- Pellefant

Publication information
- First appearance: 1954
- Created by: Rune Andréasson

In-story information
- Species: elephant
- Place of origin: Earth

= Pellefant =

Swedish comic book character

Pellefant is a Swedish comic book character, a blue living toy elephant. He was created by Rune Andréasson.

Pellefant's first appearance was in Andréasson's book Pellefant i Gottlandet ("Pellefant in Candyland" or "Pellefant in Tastyland"), which was written in the 1940s, but first published in 1954. Pellefant got his own comic book series from 1965 to 1993, although Andréasson very early left both illustration and scriptwriting over to others, first to Gösta Gummesson and the Dane Gil Johansen, and also Georges Bess during his stay in Sweden.

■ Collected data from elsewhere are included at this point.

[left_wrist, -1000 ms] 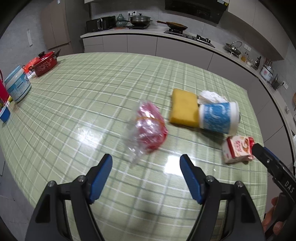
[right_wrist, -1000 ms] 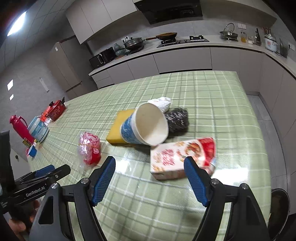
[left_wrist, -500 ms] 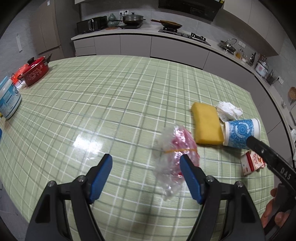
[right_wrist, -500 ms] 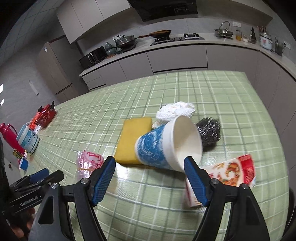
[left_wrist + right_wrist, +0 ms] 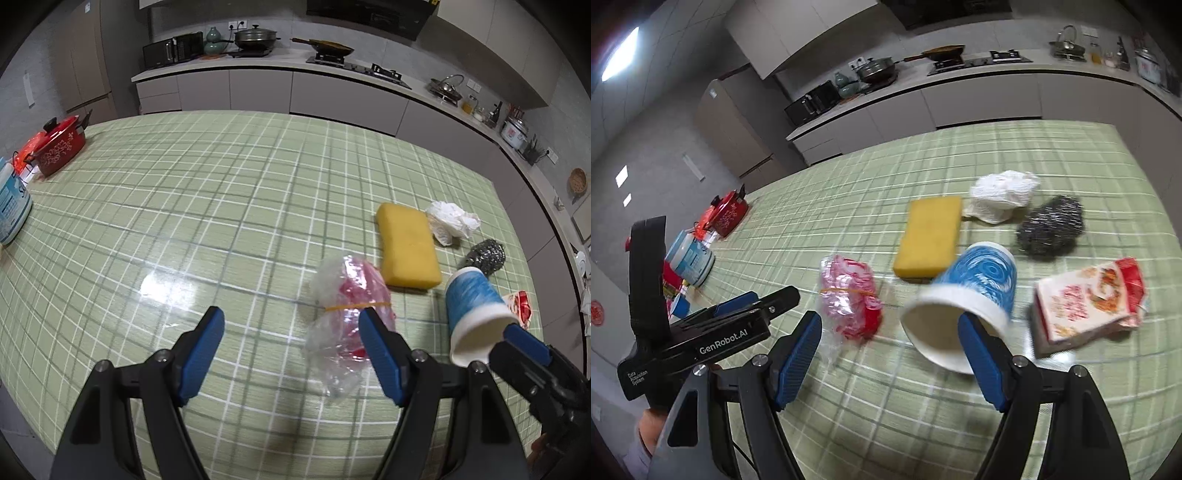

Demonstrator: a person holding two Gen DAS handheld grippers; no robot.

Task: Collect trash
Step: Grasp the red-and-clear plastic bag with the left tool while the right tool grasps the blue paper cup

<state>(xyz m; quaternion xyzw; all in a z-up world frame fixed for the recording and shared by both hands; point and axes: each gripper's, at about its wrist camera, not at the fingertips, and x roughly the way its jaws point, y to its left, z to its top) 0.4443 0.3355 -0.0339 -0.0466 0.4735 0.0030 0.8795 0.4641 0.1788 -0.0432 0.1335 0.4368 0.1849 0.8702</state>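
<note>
A clear plastic bag with red contents [image 5: 351,295] lies on the green checked tablecloth, also in the right wrist view [image 5: 849,291]. Beside it lie a yellow sponge [image 5: 406,249], a blue paper cup on its side [image 5: 964,299], a crumpled white tissue [image 5: 1001,195], a steel wool ball [image 5: 1051,229] and a red-and-white snack packet [image 5: 1086,302]. My left gripper [image 5: 291,350] is open, its right finger in front of the bag. My right gripper [image 5: 890,354] is open just in front of the cup's mouth.
A red pot [image 5: 61,146] and a blue-and-white tub [image 5: 11,206] stand at the table's left edge. Kitchen counters with a stove and pans [image 5: 328,48] run along the back. The table's right edge [image 5: 532,236] is close to the trash.
Both grippers have pulled back and shifted left, so the trash now sits further right and farther away in both views. The cup now shows its open mouth towards my right gripper.
</note>
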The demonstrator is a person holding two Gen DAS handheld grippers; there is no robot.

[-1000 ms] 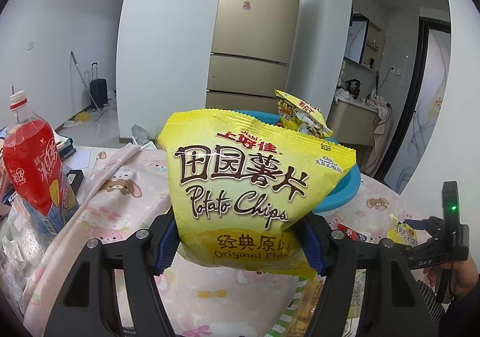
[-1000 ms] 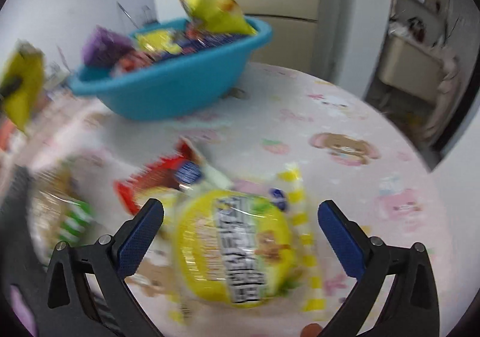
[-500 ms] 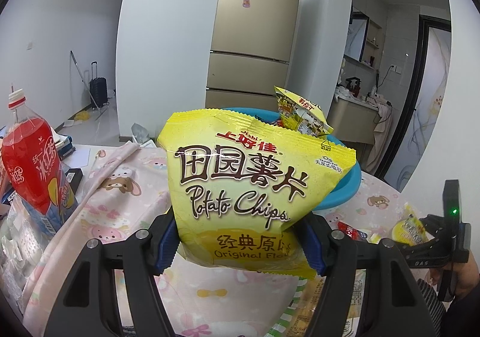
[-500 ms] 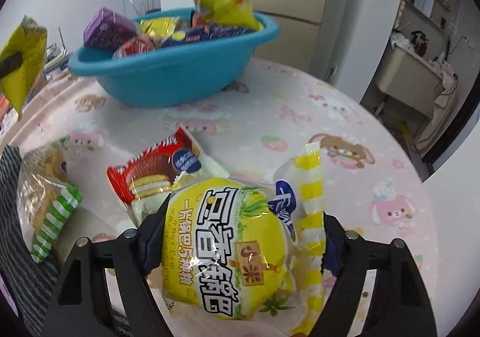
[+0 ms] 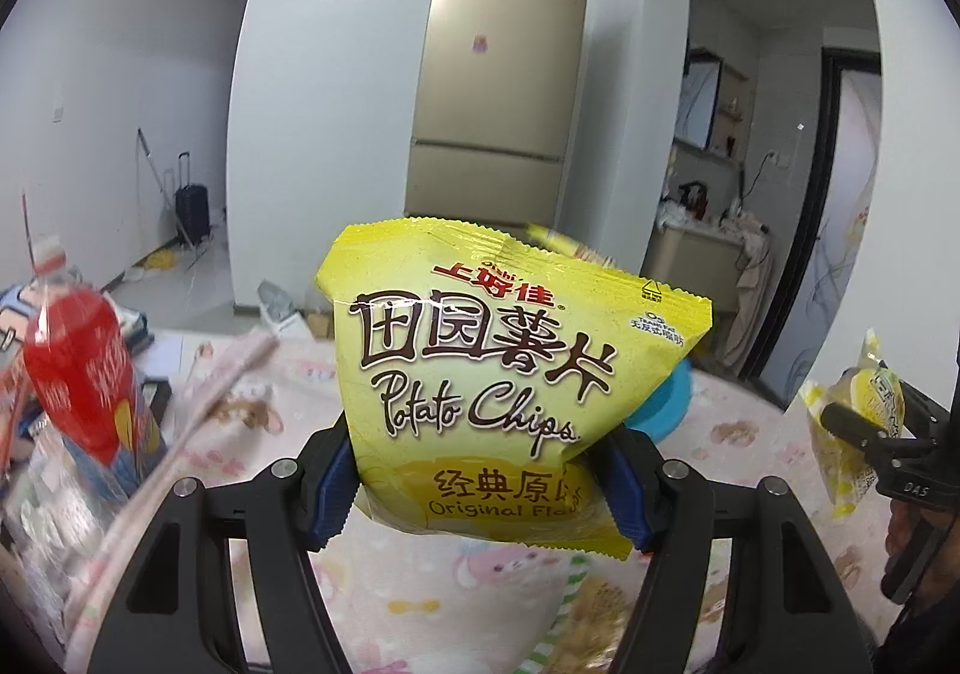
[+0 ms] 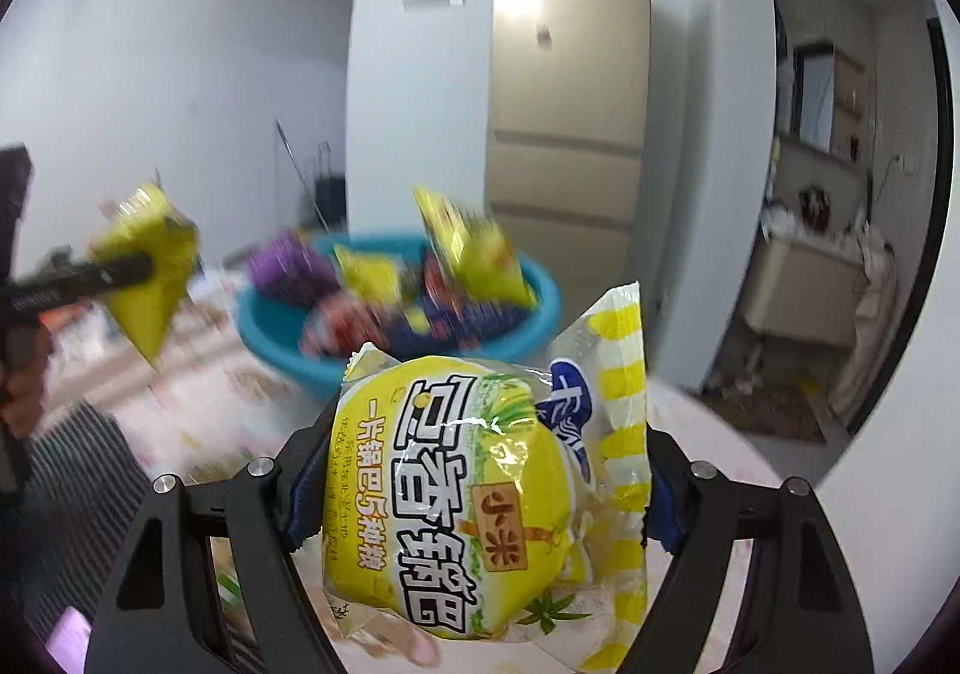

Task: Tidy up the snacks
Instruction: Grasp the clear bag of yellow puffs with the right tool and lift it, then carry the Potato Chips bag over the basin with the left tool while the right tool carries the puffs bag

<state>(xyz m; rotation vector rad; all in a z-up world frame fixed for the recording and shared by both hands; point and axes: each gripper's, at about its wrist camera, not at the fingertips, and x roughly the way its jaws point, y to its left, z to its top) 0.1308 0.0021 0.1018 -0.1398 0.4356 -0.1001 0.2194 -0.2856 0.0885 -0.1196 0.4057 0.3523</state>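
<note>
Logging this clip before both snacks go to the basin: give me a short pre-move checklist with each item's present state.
1. Left gripper clamped on potato chips bag: ok.
2. Right gripper clamped on yellow rice-cracker packet: ok.
3. Both packets lifted clear of the tablecloth: ok.
4. Blue basin in sight ahead: ok.
5. Room left in the basin: cannot tell, blurred.

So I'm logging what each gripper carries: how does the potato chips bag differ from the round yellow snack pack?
The potato chips bag is an opaque flat pouch with brown English lettering; the round snack pack is a clear, yellow-striped wrapper over a disc-shaped snack. The chips bag sits in the left gripper, the snack pack in the right gripper. Both are mostly yellow and clamped off the table.
</note>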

Pellefant has appeared in Finland in the 1980s and 1990s in his own comic book series, and also for a short time in the Bamse comic book. Pellefant was published in India in the early Eighties, translated to English as 'Appu the Pellephant'. The series was short-lived.

==Characters==
- Pellefant
  A small blue elephant, headstrong and priggish, somewhat like Karlsson-on-the-Roof. His way of often acting first and thinking later often leads Pellefant into difficult situations, which he always fails to realise, because he views himself as the best in the world. But his loud, trumpeting voice often helps him deal with the difficult situations.
- Pip
  A small mouse who is Pellefant's best friend and often saves him from difficult situations, like Jiminy Cricket.
- Filur
  Originally a small and evil wizard who often failed in his magic. After Gil Johansen took over scriptwriting, Filur became nicer and nicer, eventually becoming a bickering friend of Pellefant and Pip, or occasionally even a genuine friend.
- The liquorice troll (Lakritstrollet)
  A large and slow-witted figure with black fur, who often causes mischief. He is Filur's companion but is often heavily exploited by him.
- Other toys
  Pellefant and Pip live in a house together with a handful of other toy figures, including a cowboy doll, an Indian doll, a girl doll and a toy dog, among others.